There’s no better place to watch a band than amid plaster-cast burlesque opulence, under the glare of chandeliers and amid velveteen chairs. And so it is that musicOMH once again ventures into the less salubrious streets of west London to bring you the latest aural delights on offer from Bush Hall.
If it’s a measure of a band’s worth that they leave you wanting more, then Gideon And The Shark are doing something very right. Arriving halfway through the final song of their set, so taken am I with their bass-and-drums only boy/girl combo that not only do I regret having arrived so late, but add my name to their mailing list and buy their EP from the merchandising stall.
What prompted such immediate approval? That would be the way they have had the sense to dispense with any instrument capable of producing a note prepared to be seen on the same manuscript as a treble clef, combined with a chilled out vibe that has the audience prepared to sit down on the lager-strewn floor, and a beautiful noise that crosses elements of Ella Guru with The White Stripes and survives the ordeal. I nearly bought the t-shirt.
Next up is Scout (nee Emma) Niblett, pretty protg of Steve Albini, sometime tour companion of Cat Power, and a girl with the same ability to switch between fragile melodies and screaming noise fests as Albini’s previous students Pixies and Nirvana. She may be dressed like a mad hippie road worker in a fluorescent orange jacket and love beads, but boy, has she got a pair of lungs on her – as you’d expect from a musician with song titles such as Your Beat Kicks Back Like Death.

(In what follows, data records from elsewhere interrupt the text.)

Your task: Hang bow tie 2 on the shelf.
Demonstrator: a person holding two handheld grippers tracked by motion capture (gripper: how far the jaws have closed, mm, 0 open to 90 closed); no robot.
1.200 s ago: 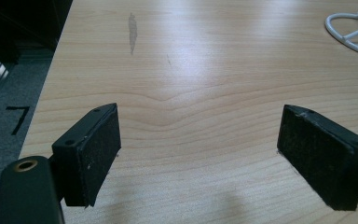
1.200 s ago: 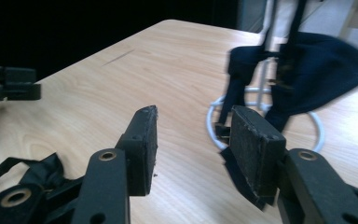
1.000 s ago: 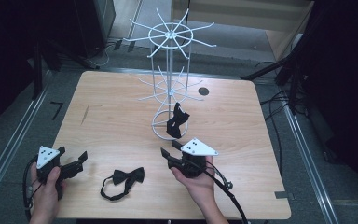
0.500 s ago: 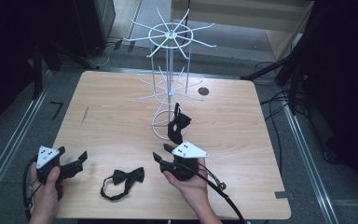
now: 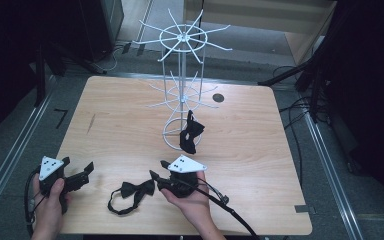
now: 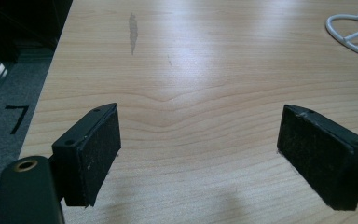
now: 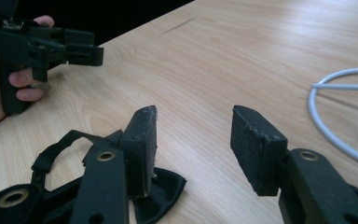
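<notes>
A: High view. What do we record against the frames from a second ago?

B: We note that the right gripper (image 5: 154, 178) has moved left across the table (image 5: 260, 150) toward the loose bow tie (image 5: 130, 192), which lies near the front edge. Its tips now sit just beside the tie's right wing. The left gripper (image 5: 86, 170) has kept its place near the front left corner. A second bow tie (image 5: 189, 134) hangs on the rack (image 5: 181, 90).

A: Left gripper view?

B: We see its jaws standing wide apart over bare wood, nothing between them. Part of the rack's base ring (image 6: 354, 32) shows at upper right.

A: Right gripper view?

B: We see the jaws partly apart and unclamped. The tie (image 7: 163, 186) lies under and beside the left pad (image 7: 142, 149), not yet between the pads.

A: Meaning for the job?

B: We judge this as the approach to pick up the tie, probably for hanging on the rack. The jaws need to straddle the tie before closing.
</notes>
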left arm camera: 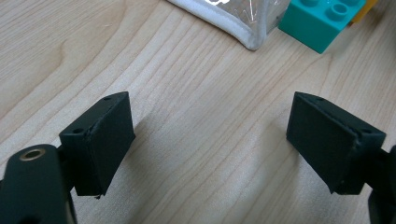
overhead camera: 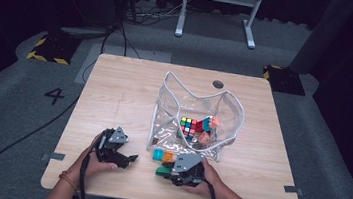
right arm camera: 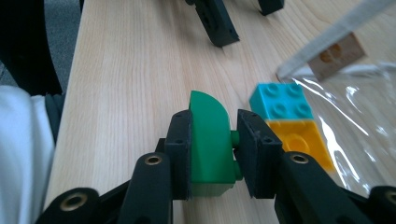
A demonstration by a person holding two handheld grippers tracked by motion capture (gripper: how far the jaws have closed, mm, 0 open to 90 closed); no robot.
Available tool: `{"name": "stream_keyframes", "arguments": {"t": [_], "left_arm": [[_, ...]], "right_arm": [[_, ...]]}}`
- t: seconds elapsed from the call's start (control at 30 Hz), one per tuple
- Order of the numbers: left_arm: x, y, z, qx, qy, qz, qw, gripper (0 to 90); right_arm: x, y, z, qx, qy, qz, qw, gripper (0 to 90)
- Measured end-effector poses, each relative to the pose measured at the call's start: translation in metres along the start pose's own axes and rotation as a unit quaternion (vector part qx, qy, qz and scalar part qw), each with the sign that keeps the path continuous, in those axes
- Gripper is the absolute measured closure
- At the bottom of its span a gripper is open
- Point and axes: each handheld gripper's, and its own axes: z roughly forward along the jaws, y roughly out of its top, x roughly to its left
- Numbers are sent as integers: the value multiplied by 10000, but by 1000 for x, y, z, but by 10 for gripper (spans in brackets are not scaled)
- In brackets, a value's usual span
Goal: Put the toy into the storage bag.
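Right up close, the right gripper (right arm camera: 214, 144) has its two black jaws clamped on a green block (right arm camera: 209, 140) — rounded on its far end, one stud poking out against the right-hand pad. That block sits just in front of the clear bag (overhead camera: 197, 117), at the bag's near edge, low over the wooden table (overhead camera: 115, 92). In the high view the right gripper (overhead camera: 169, 170) points left along the bag's front, green showing at its tip.

Just beside the green block, closer to the bag, lie a teal block (right arm camera: 279, 101) and an orange block (right arm camera: 299, 140), touching each other and lying right against the bag's clear wall.

Over to the bag's left, the left gripper (left arm camera: 210, 140) — jaws spread wide, nothing but bare wood between them. Its own view catches the bag's white-trimmed corner (left arm camera: 233, 28) and the teal block (left arm camera: 322, 21) beyond its pads.

Inside the bag: a colourful puzzle cube (overhead camera: 188, 127) and more bright pieces (overhead camera: 209, 126), piled toward its right side.
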Motion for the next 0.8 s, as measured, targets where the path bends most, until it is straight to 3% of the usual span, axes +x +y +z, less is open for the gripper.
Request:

As collaborator Kristian Goddard sits patiently and a little embarrassed behind the drums, she begins the set solo, unaccompanied on an electric guitar for two songs, shouting something equally nonsensical and profound about a sea of dinosaurs; the song is, of course, the quirky and fun Dinosaur Egg. She has the voice of an English rose filtered through dirty delta blues, and seems to be both touched and disturbed that there are people in the front row who are dedicated enough to her to have made a banner for her.
Her music has a garage quality to it suffused with something gentler, reminiscent of the late ’60s and The Animals‘ House of the Rising Sun in particular. When she’s joined by a thumping drumbeat for her third song of the night she ups the tempo and makes ears ring throughout the hall.
From then on, throughout the evening she transfers seamlessly from guitar, to piano, to drums and back again, sometimes accompanied by Goddard, sometimes alone. She’s not a great musician (her chords are simple and she really needs to learn to lift her fingers off the guitar strings between one chord and the next) but this isn’t meant to be a polished performance and she delivers the goods with commendable gusto.
Her voice is her strong point, little girl gentle and screamingly dirty the next. Before the White Stripes hit the scene, she would have been something incredibly unique. As it is, she’s still well worth the effort to come and see live.
All in all, Scout Niblett is a dichotomy. A little English rose channeling a lost American garage spirit, as if she’s there to be led astray by the big boys she’ll be playing with soon at Meltdown – where she will support Iggy Pop and the Stooges. Do yourself a favour and try not to miss it.